WHAT YOU WILL DO: Here is a block of entries. Write out its lines exactly, from the first through the one containing "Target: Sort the".

##### TASK INPUTS #####

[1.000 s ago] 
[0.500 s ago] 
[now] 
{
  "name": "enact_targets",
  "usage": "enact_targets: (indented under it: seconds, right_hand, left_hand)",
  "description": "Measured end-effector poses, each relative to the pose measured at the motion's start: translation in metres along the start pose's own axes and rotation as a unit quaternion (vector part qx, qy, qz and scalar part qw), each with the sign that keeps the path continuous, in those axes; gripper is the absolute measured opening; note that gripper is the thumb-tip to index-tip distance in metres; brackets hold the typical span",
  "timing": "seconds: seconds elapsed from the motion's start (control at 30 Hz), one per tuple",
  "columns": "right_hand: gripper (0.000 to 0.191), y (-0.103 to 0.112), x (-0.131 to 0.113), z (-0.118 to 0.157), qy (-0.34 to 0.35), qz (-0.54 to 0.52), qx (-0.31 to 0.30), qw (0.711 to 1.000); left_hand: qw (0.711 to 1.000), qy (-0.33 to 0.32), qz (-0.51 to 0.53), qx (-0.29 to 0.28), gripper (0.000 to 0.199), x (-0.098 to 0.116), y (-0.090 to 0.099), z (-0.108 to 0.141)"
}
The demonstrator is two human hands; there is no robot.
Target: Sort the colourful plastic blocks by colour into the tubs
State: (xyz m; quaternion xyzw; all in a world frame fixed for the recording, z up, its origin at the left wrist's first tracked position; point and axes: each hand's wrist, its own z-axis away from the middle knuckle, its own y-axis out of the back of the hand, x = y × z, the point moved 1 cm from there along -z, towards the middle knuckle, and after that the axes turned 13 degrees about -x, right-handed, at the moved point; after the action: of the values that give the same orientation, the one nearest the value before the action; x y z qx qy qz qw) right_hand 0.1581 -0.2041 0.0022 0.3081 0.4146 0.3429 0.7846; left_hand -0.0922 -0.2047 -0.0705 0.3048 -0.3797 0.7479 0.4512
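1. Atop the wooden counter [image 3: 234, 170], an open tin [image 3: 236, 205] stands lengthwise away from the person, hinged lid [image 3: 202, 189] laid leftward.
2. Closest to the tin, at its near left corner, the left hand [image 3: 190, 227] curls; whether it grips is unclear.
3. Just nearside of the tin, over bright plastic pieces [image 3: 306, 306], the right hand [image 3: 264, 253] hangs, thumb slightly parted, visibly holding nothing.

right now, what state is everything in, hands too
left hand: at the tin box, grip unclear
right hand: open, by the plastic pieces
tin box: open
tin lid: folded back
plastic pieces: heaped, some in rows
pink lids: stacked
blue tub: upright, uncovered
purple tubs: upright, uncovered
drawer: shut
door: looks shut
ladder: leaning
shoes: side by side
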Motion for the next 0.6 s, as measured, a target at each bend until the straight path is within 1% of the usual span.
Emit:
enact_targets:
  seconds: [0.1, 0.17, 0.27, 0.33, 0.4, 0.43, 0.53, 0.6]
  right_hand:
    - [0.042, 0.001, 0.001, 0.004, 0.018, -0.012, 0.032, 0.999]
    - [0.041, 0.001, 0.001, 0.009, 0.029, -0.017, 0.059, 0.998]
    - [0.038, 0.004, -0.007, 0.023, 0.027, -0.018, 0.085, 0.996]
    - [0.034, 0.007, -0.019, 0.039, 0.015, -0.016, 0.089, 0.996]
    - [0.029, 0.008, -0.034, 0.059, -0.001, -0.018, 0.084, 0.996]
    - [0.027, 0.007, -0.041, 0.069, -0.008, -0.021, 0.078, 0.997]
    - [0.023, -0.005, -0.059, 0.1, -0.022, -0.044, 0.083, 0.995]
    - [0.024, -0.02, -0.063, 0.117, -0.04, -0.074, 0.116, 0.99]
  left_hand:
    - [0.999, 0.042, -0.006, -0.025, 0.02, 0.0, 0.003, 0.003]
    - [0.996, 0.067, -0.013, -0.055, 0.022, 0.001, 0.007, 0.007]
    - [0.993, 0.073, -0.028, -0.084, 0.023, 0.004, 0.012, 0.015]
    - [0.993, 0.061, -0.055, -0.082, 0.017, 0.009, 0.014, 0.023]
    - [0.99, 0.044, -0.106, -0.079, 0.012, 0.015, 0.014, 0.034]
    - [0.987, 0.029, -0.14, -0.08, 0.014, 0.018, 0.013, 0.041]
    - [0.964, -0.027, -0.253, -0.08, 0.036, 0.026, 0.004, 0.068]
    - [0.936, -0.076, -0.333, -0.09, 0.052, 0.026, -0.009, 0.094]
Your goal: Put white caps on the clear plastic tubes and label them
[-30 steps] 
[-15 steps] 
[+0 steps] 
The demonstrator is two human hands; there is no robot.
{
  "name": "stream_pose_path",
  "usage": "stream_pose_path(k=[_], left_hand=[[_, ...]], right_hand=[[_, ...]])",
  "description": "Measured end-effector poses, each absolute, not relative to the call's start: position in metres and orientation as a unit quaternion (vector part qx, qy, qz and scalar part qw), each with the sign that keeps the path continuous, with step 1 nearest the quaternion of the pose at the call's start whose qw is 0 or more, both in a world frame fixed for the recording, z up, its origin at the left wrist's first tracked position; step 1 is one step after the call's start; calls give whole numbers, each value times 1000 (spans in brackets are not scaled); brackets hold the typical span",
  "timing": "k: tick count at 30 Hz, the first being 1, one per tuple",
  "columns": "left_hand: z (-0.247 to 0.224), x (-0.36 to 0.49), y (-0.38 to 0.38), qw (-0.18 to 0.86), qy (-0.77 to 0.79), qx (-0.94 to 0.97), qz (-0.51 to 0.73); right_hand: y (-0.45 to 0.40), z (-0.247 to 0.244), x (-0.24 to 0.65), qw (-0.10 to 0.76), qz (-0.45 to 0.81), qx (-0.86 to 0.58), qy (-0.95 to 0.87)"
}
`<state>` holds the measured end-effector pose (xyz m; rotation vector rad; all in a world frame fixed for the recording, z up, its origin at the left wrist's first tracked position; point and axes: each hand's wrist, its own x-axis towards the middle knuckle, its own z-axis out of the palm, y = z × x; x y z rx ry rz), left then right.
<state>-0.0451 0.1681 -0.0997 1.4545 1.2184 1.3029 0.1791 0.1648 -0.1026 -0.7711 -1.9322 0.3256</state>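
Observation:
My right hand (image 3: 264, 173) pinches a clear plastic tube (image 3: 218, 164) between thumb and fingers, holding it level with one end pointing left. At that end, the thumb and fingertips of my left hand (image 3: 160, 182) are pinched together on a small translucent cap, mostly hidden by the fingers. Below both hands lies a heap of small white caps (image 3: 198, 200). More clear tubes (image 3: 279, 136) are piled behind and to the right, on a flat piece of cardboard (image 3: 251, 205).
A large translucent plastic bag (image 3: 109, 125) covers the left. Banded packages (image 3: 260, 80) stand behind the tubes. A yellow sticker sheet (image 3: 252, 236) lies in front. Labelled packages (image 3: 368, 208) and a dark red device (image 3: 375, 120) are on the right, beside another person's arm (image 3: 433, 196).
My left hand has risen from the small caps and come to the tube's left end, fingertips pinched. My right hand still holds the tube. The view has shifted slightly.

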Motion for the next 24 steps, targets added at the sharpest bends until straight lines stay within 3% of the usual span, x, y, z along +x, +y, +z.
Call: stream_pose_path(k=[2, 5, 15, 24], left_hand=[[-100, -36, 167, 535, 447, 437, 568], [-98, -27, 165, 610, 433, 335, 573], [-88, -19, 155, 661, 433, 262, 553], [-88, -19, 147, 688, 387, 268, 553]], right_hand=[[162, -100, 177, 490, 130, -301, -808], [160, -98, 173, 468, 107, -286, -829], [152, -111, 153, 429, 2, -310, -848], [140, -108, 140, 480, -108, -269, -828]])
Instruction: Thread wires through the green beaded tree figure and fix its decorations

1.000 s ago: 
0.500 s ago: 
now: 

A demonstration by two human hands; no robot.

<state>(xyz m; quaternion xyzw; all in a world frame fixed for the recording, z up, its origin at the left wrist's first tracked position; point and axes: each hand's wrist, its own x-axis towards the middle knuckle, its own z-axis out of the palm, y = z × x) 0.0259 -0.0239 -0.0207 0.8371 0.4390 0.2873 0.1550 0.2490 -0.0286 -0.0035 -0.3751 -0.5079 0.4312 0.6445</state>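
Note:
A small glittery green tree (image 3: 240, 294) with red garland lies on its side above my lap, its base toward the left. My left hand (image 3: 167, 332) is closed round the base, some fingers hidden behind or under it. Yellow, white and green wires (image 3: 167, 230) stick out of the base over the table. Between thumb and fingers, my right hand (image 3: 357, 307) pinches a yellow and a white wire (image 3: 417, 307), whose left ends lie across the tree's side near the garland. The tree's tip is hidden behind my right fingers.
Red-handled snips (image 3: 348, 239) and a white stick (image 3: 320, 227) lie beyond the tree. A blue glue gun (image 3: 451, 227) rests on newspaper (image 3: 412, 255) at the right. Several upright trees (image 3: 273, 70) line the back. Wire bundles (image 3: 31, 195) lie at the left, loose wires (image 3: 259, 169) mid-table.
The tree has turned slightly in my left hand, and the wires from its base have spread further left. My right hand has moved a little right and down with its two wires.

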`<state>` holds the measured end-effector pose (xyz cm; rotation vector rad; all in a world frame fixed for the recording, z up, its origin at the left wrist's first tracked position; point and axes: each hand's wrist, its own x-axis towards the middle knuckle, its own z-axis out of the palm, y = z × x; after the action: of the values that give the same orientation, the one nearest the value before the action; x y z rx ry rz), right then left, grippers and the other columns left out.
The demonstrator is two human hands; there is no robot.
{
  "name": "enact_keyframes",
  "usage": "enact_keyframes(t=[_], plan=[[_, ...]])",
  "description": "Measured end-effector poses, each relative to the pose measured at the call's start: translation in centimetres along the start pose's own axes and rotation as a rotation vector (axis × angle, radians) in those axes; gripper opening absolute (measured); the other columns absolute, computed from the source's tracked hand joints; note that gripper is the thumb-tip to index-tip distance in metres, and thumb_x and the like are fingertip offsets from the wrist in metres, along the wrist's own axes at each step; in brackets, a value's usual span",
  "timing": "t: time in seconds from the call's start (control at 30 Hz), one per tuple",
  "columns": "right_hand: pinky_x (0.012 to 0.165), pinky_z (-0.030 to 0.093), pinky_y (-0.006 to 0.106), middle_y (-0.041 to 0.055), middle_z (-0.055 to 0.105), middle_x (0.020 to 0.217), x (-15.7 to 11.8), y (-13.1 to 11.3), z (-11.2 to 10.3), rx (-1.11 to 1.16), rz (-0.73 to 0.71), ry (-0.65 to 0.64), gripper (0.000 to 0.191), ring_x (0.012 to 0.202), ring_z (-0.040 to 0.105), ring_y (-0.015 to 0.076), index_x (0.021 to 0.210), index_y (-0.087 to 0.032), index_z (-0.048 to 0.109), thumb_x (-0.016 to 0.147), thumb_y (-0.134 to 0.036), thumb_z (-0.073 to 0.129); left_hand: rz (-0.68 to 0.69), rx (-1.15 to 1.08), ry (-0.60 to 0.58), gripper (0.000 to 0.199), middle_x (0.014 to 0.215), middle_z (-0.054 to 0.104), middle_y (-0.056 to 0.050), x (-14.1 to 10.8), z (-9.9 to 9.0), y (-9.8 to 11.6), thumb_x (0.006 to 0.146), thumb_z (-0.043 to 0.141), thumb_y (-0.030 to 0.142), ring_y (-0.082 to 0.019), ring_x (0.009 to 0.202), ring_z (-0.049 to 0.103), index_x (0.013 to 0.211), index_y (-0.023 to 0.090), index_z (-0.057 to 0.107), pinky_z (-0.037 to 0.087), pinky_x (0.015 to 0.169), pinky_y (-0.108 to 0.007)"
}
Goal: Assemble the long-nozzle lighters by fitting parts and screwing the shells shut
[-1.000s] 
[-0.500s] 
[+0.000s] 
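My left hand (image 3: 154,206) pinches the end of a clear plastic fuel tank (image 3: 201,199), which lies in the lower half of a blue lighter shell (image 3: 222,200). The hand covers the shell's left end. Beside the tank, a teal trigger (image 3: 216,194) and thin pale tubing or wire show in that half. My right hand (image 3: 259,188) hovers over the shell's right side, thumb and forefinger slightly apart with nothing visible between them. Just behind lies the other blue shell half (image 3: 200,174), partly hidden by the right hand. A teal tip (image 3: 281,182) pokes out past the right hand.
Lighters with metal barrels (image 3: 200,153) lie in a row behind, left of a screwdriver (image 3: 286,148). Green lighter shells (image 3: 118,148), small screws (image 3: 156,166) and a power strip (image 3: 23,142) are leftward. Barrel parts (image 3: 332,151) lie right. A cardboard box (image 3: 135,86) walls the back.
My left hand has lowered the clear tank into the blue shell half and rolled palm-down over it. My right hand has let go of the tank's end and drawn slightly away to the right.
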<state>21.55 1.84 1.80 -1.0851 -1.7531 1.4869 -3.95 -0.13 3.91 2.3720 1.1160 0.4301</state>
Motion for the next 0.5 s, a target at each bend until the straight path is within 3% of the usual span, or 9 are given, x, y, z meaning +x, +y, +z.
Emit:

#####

EXPECTED ANSWER:
[1.000 s ago] 
[0.500 s ago] 
[now] 
{
  "name": "enact_targets",
  "usage": "enact_targets: (indented under it: seconds, right_hand, left_hand)",
  "description": "Measured end-effector poses, each relative to the pose measured at the motion's start: translation in metres along the start pose's own axes and rotation as a unit quaternion (vector part qx, qy, qz and scalar part qw), each with the sign that keeps the path continuous, in those axes; gripper is the absolute measured opening; note that gripper is the thumb-tip to index-tip distance in metres; brackets hold the typical span",
  "timing": "seconds: seconds elapsed from the motion's start (control at 30 Hz), one per tuple",
  "columns": "right_hand: gripper (0.000 to 0.191), y (-0.103 to 0.112), x (-0.131 to 0.113), z (-0.118 to 0.157), qy (-0.34 to 0.35), qz (-0.54 to 0.52), qx (-0.31 to 0.30), qw (0.711 to 1.000); left_hand: qw (0.711 to 1.000), qy (-0.33 to 0.32), qz (-0.51 to 0.53), qx (-0.29 to 0.28), gripper (0.000 to 0.199), x (-0.098 to 0.116), y (-0.090 to 0.099), z (-0.108 to 0.141)"
}
The demonstrator is two human hands; there is no robot.
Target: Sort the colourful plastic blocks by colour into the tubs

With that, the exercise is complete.